Resposta da RFB: De acordo com o art. 3 da Lei 10.833, as despesas com aluguéis só dão direito a crédito quando incorridas.

Pergunta – As retenções de tributos PIS e COFINS que a companhia sofre pelas fontes pagadoras, por ocasião das prestações de serviços, devem ser aproveitadas, somente, a partir o mês de vencimento efetivo desses tributos, certo?

Resposta da RFB: De acordo com a legislação tributária (Leis 9.430, 10.833 e 11.727) a contribuição retida na fonte pode ser utilizada para deduzir da contribuição devida, no mês da retenção efetiva ou nos meses posteriores; nunca em período anterior ao da retenção.

O fato gerador dos tributos supracitados é o pagamento das faturas e não os lançamentos das notas fiscais no contas a pagar. Todavia, o pagamento se dará, em função da apuração ser quinzenal, mais especificamente das segundas quinzenas, em mês subseqüente ao do referido pagamento do serviço.

Neste caso, os tributos serão efetivamente pagos após o mês de sua competência de pagamento.

Não sabemos qual pode ser a melhor forma de controlá-los. Pensamos em criar mais uma conta no ativo, ficando a estrutura desta forma: PIS e COFINS Retidos na Fonte e PIS e COFINS a Compensar. A primeira seria alimentada por ocasião da baixa do título do contas a receber e geração do tributo a ser aproveitado, enquanto a segunda deverá ser controlada de acordo com os vencimentos dos tributos que estejam na primeira conta”.

Venda Entrega Futura

Além das operações citadas acima, relativas às antecipações financeiras de contratos de prestação de serviços, temos também, as operações de venda entrega futura, que já citamos anteriormente. A operação de entrega futura tem uma tratativa peculiar para o ICMS, IPI, e não poderia ser diferente para o PIS/COFINS.

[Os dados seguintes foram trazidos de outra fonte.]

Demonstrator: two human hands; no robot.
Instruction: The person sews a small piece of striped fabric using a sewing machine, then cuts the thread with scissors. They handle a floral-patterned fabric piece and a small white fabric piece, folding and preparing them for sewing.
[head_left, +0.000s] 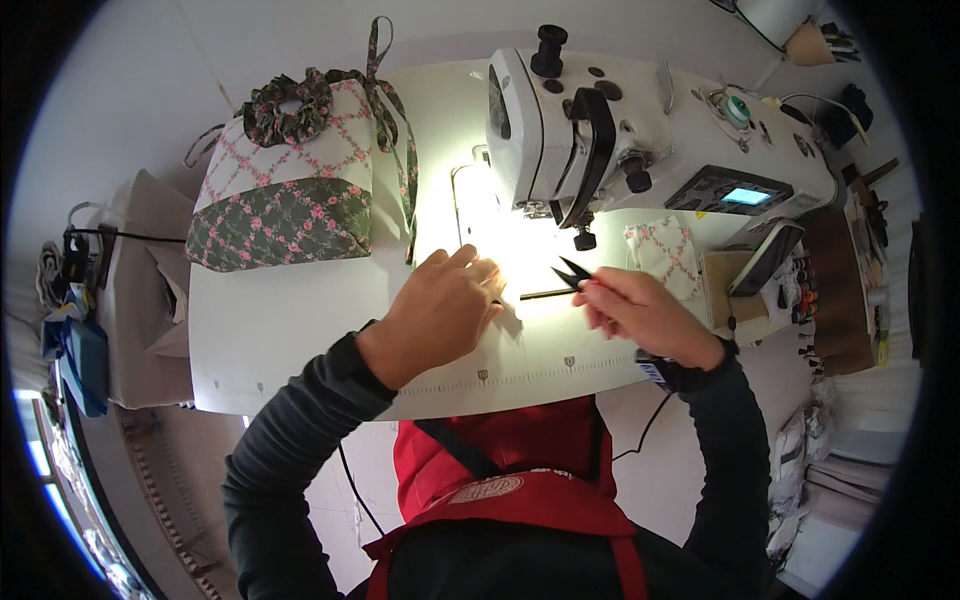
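Observation:
My right hand (646, 313) grips a pair of black thread snips (573, 274). Their two pointed blades are apart and aim left, over the table in front of the needle area. Left of them, my left hand (439, 313) is bent down close to the tabletop with its fingertips drawn together. Glare and the hand itself hide whether anything is pinched there. A white industrial sewing machine (525, 127) stands just beyond both hands, and its lamp washes out the needle plate area. Folded white fabric with a pink floral trellis print (663, 255) lies beyond my right hand.
A floral fabric bag (281, 221) lies at the table's left, with a dark floral scrunchie (289, 109) on it. A smartphone (766, 259) leans at the right near thread spools (805, 289). A ruler scale (525, 369) marks the front edge. A beige fabric bin (142, 315) stands left.

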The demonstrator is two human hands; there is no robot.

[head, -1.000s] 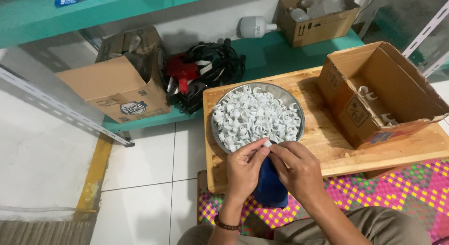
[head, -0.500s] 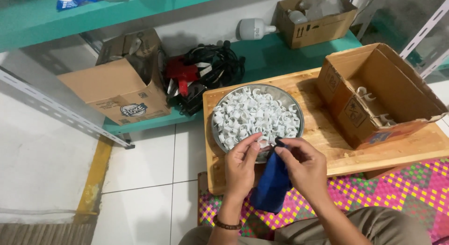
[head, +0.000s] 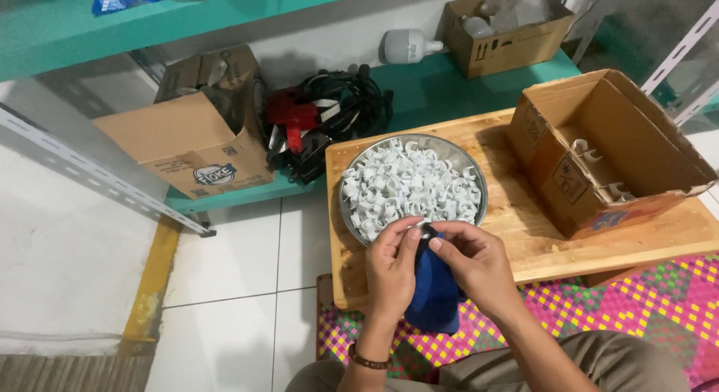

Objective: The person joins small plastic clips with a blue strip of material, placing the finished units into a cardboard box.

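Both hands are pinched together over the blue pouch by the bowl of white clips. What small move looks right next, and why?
Probably let the pinched piece drop into the blue pouch: left hand and right hand meet right above it, beside the full bowl of white clips.

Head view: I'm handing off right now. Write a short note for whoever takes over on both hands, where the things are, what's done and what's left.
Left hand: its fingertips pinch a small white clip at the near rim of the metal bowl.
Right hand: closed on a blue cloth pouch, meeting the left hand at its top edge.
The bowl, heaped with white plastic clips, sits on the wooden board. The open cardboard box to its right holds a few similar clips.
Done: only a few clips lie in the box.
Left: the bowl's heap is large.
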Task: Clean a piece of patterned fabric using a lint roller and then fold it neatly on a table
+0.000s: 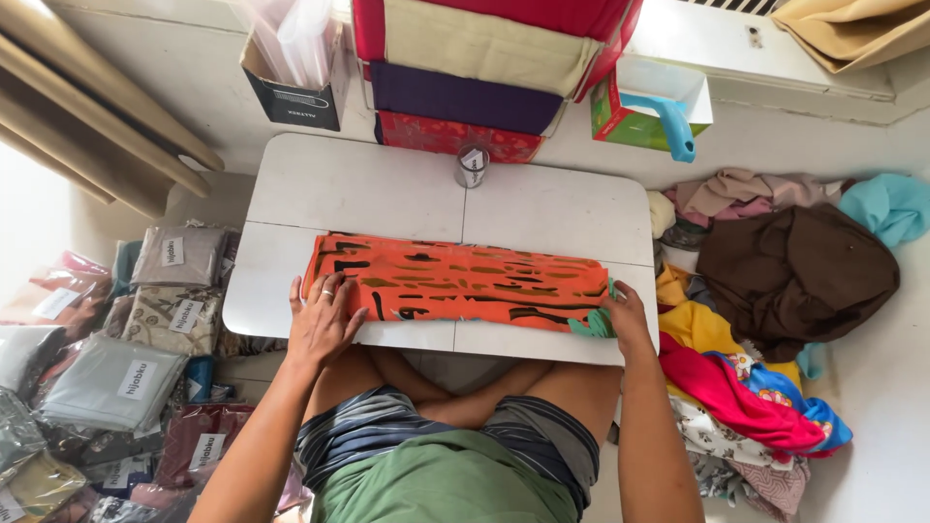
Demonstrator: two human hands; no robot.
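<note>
orange patterned cloth (455, 283) folded into long strip, frame centre, on white surface (387, 184) | left hand (322, 322) flat, fingers spread, pressing | right hand (625, 315) fingers pinching end | cross-folds left

Home-based garment packing spot, prob. a small clothing resale setup. Evidence: low white folding desk (387, 184) on floor; bagged, labelled folded fabrics (116, 378) piled at 8 o'clock; loose clothes heap (775, 291) at 3 o'clock; stacked cloth storage boxes (465, 97) at 12 o'clock.
</note>
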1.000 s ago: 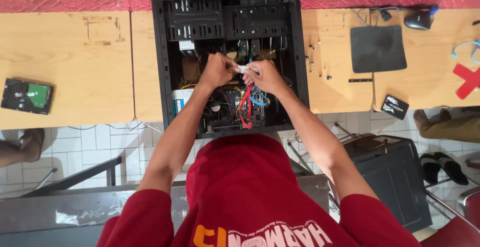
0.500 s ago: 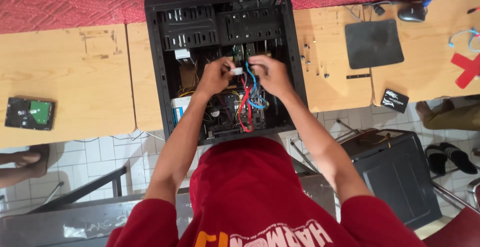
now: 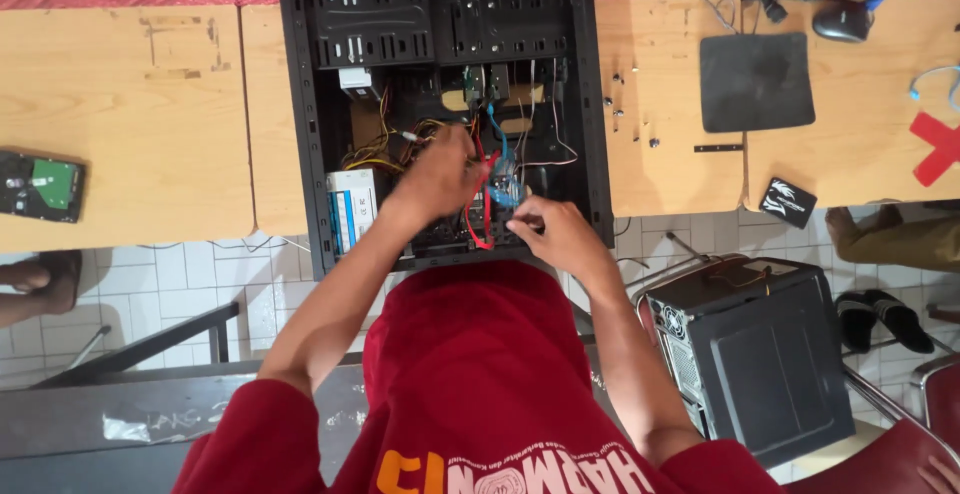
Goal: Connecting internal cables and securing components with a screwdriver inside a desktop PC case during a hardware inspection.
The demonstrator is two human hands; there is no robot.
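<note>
Far left, on the pale wooden desk (image 3: 130, 104): a bare hard drive with a green circuit board (image 3: 40, 186), well apart from the work. Next along, lying open on its side, a black metal computer case (image 3: 300, 154), with a white and blue labelled box (image 3: 352, 209) against its left wall.

Inside the case, left hand (image 3: 440, 176) curled closed among the wiring, fingers wrapped on a red flat cable (image 3: 478, 224) that loops down toward the case's near edge. Just right of it, a thin blue cable (image 3: 500, 189), tangled close with the red one. Right hand (image 3: 555, 234) low at the near edge, fingertips drawn narrow beside the cables; impossible to tell whether anything sits between them.

Probably best to grip by the plug rather than the cord, keep the red loop clear of the blue strand, steady the bundle with the left, and avoid dragging across the board beneath.

Further right, on the desk: small loose screws (image 3: 625, 104), easily brushed off by an elbow, then a black square mouse pad (image 3: 752, 82). On the floor below, a second black computer tower (image 3: 760, 354).
</note>
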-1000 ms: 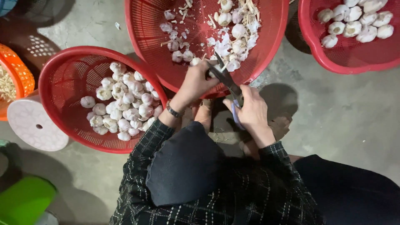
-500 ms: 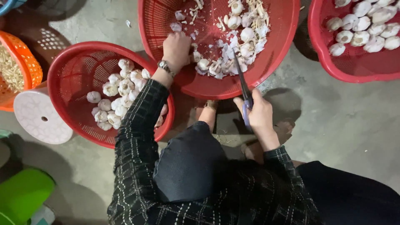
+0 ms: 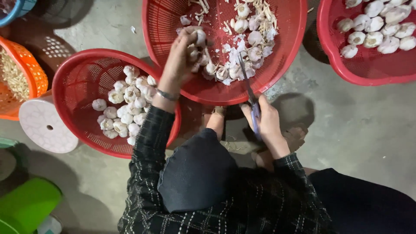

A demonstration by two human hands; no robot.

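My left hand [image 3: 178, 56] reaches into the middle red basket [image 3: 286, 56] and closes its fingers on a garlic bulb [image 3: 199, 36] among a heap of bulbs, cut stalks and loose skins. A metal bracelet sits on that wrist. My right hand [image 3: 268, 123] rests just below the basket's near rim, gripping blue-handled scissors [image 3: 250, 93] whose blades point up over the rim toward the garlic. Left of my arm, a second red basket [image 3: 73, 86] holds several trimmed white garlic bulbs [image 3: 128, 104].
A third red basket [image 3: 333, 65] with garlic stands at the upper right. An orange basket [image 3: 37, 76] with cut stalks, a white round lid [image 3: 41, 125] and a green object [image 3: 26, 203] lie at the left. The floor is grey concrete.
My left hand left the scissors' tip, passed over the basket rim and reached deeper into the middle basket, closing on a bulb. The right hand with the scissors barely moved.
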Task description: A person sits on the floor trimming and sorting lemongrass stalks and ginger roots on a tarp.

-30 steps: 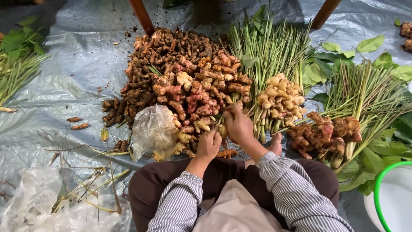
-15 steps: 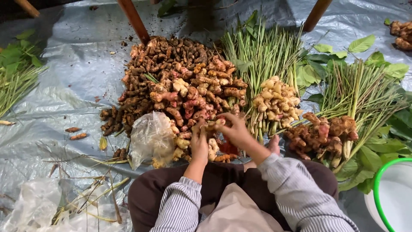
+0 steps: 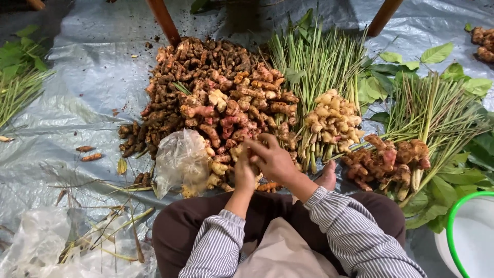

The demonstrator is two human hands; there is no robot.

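A seated person's two hands meet low in front of their knees, forearms in striped sleeves angled inward. The left hand point(image 3: 244, 172) and right hand point(image 3: 272, 159) close together around a small pale root point(image 3: 237, 151), mostly hidden by fingers, at the near edge of a large root pile point(image 3: 206, 92). A clear plastic bag point(image 3: 180, 159) lies just left.

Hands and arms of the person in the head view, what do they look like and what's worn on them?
Both hands are bare: no gloves, and no rings or watch can be seen. The left hand and right hand come out of long, loose sleeves of pale fabric with fine dark stripes, ending in buttoned-style cuffs at the wrists.
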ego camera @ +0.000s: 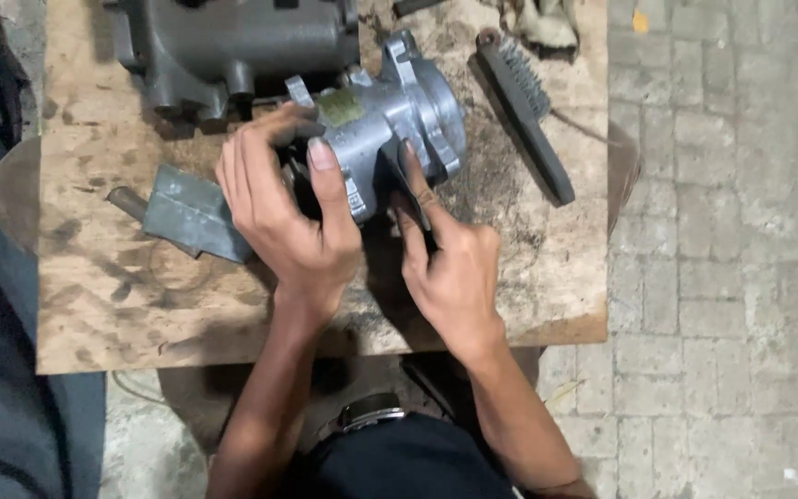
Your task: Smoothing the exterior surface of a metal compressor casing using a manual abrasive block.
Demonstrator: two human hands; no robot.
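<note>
A grey cast-metal housing (399,120) lies on its side on a stained wooden board (103,305). My left hand (284,208) wraps around its near, left end, thumb laid along the body. My right hand (450,263) is just right of it, index finger and thumb pinched against the housing's lower edge; something thin and dark may be between the fingers, but I cannot tell what.
A larger grey metal casting (233,46) stands at the board's far edge. A flat grey metal piece with a stub handle (187,214) lies left of my left hand. A dark brush (524,106) lies to the right. Paving stones (722,249) surround the board.
</note>
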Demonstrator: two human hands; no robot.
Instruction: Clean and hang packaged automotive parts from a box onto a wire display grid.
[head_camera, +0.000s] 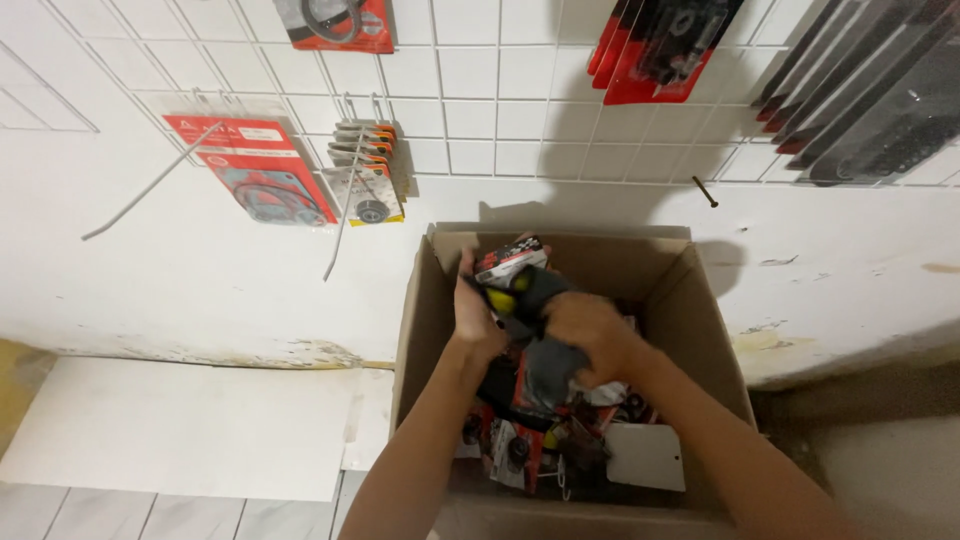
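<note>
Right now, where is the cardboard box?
In the head view, the cardboard box stands open at lower centre, against the white wall under the wire grid. Both hands, left hand and right hand, reach into it.

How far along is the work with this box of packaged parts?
Some packs already hang on the wall grid. In hand: the left hand and right hand together grip a bundle of packs above the cardboard box. Left: more packs lie in the box, and two hooks are bare.
</note>
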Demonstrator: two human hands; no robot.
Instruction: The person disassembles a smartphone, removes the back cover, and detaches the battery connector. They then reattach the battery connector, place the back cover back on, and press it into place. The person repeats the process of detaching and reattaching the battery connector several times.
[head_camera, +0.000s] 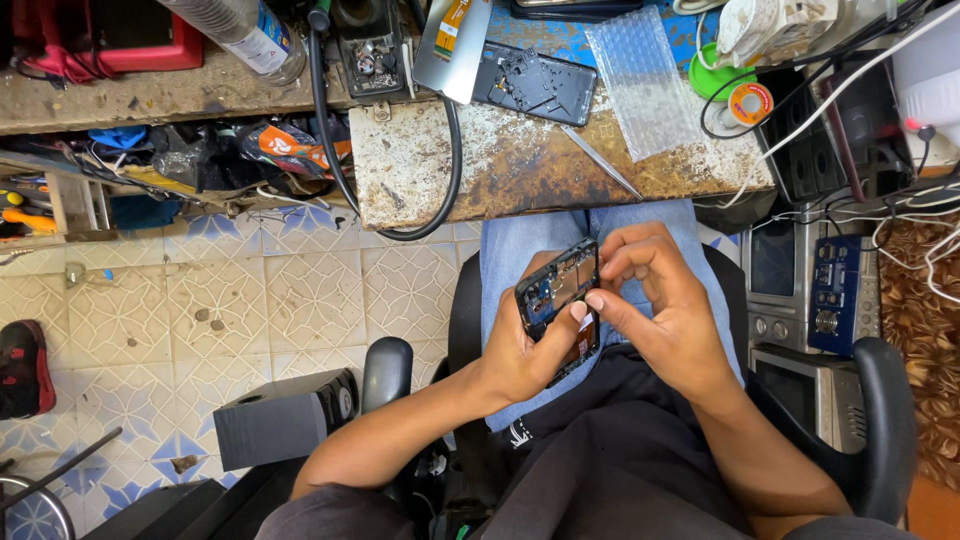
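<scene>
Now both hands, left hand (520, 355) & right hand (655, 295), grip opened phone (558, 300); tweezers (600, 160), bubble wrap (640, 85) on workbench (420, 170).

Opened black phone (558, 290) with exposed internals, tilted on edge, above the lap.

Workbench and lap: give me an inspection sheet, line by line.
Surface: worn, stained bench top.
Job's things: opened phone held over the lap; second opened phone on the bench.
Clutter: bubble wrap, tweezers, solder spool, plastic bottle.
Hands: left hand grips the phone from below; right hand fingers on its upper edge.
Cables: black cable loops off the bench; white wires at right.
Surroundings: patterned tile floor, black speaker.
</scene>
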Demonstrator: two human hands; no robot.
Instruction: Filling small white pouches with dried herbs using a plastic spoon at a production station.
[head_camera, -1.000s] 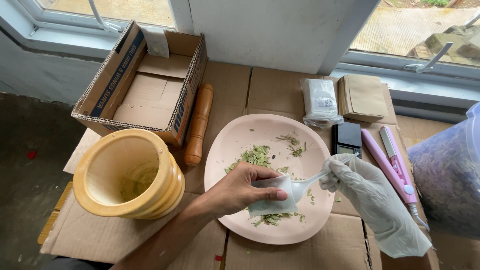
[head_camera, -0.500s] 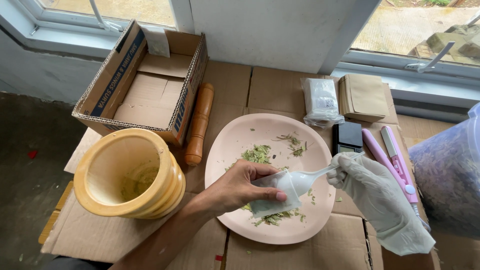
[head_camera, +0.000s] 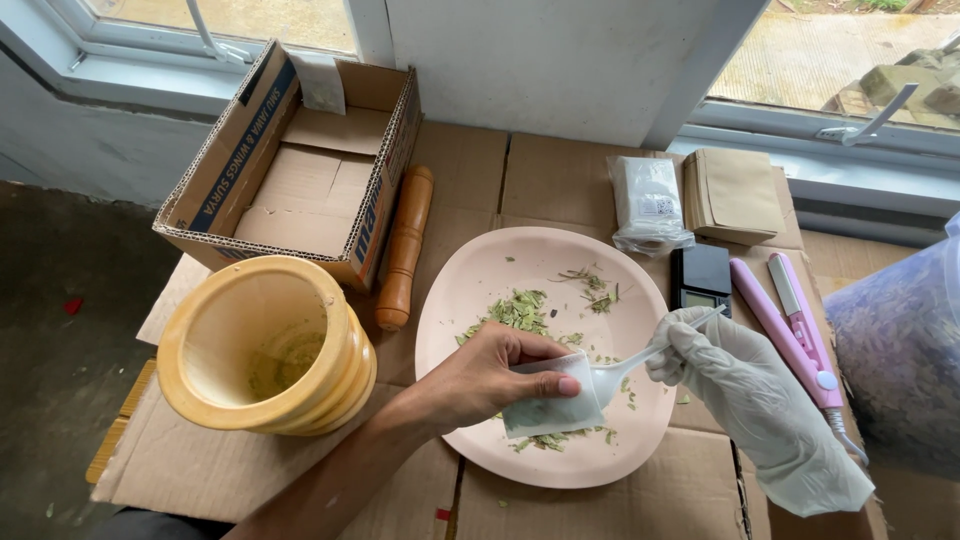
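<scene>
Holding small pouch (head_camera: 553, 408) open with bare left hand (head_camera: 490, 375) over pink plate (head_camera: 470, 300). Gripping white spoon (head_camera: 625, 362) in gloved right hand (head_camera: 725, 370), tipping into pouch. Most chopped leaves (head_camera: 520, 310) lying on plate unscooped.

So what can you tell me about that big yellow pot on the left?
The yellow mortar is a deep, thick-walled vessel that looks like wood, with rounded ridges around its outside. It stands upright on flattened cardboard, mouth open to the camera. Traces of crushed green leaf cling to its inner wall and bottom. It sits in front of an open cardboard box, with a wooden pestle lying just to its right. Neither hand touches it.
</scene>
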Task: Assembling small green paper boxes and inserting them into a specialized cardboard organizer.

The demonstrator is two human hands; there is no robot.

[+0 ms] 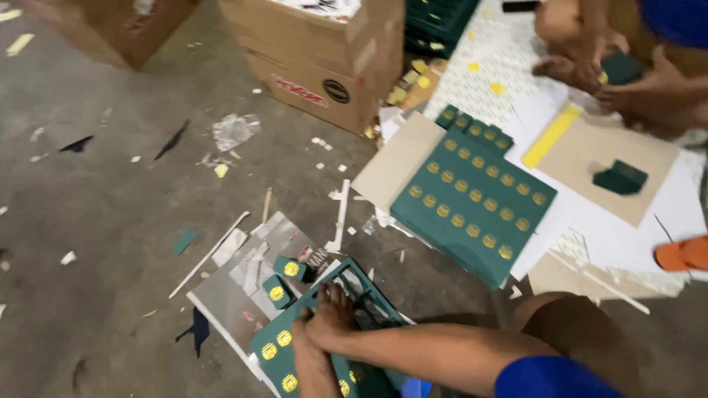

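Observation:
My left hand (301, 340) and my right hand (332, 313) meet at the bottom centre, both gripping a green card sheet (274, 346) printed with gold round seals. Part of this sheet is punched out to a bare green frame (369, 295) under my right fingers. Two small loose green pieces with gold seals (284, 280) lie just beyond my hands on a grey board (221, 295). A larger full green sheet of gold seals (472, 199) lies further right on the floor.
Another person's hands (590, 70) at the top right hold a small green box (623, 66). A folded green box (619, 177) sits on brown cardboard beside a yellow strip (552, 135). Behind stands a cardboard carton (324, 59), with an orange sandal (682, 254) at right. Paper scraps litter the concrete floor (110, 206).

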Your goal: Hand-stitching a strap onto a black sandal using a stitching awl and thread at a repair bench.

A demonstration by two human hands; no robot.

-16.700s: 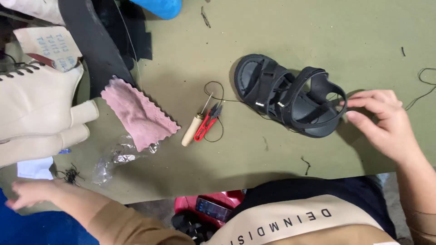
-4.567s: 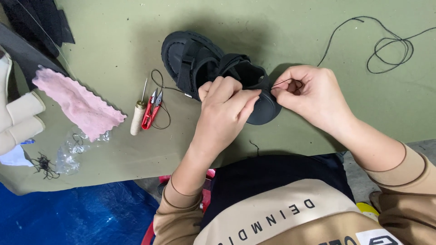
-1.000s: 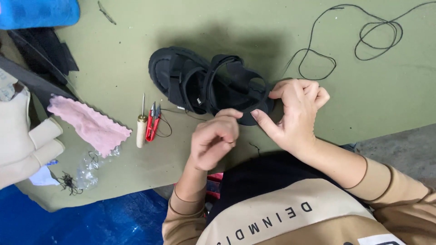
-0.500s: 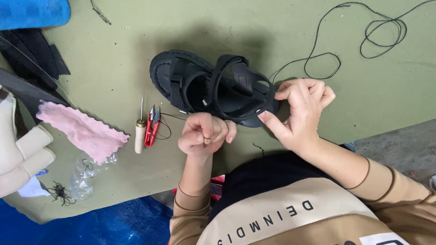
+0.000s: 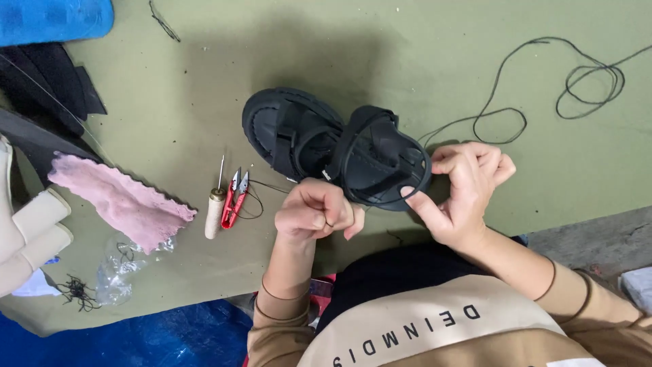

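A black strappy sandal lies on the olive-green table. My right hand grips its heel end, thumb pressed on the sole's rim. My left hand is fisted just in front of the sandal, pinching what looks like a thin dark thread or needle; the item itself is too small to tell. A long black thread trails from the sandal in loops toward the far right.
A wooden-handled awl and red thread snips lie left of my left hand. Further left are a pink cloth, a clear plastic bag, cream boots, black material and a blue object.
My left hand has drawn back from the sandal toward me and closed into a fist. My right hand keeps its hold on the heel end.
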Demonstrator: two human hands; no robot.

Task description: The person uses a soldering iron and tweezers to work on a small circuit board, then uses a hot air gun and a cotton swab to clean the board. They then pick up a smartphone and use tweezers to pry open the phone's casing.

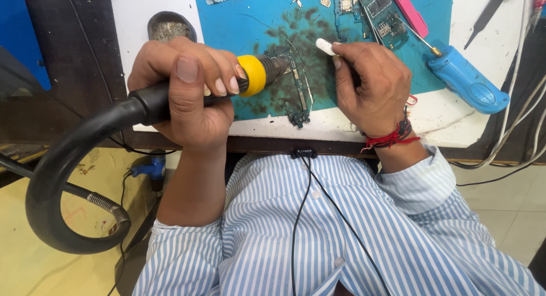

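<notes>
Head view: the left hand is wrapped tight around a black hot-air tool with a yellow collar, its thick black hose looping off to the left. The nozzle points at a small dark circuit board lying on a stained blue work mat. The right hand pinches a small white tool just above that board. Well to the right lies a blue electric screwdriver.

Yellow-collared black hot-air tool, stained teal mat, blue screwdriver.
</notes>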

Enquanto para o ICMS/IPI a condição da mercadoria não afeta o momento da tributação, no caso das contribuições do PIS/COFINS, esta afirmação não é verdade. Nestas operações, se a mercadoria pronta, chamada “make to stock” a tributação do PIS/COFINS ocorre na nota de simples faturamento; por outro lado, se a mercadoria for de encomenda, chamada de “make to order”, então a tributação ocorre no momento das entregas e não na emissão da nota de simples faturamento.

Como o PVA trata a questão?

No PVA da EFD PIS/COFINS para as operações de prestação de serviços, o campo 11 do registro A100 identifica o momento da prestação do serviço. Se o campo estiver em branco, o PVA considera a data de emissão como data da prestação, por outro lado, se a data de emissão for colocada, para o mês posterior, não haverá tributação no mês atual.

O reflexo de uma correção destes processos na empresa será de grande impacto dependendo do volume de operações praticadas ou do valor destas operações cujo resultado será imediato no caixa da empresa. Valide sempre com sua área fiscal e seus decisores estes processos para que o impacto seja o menor possível sempre!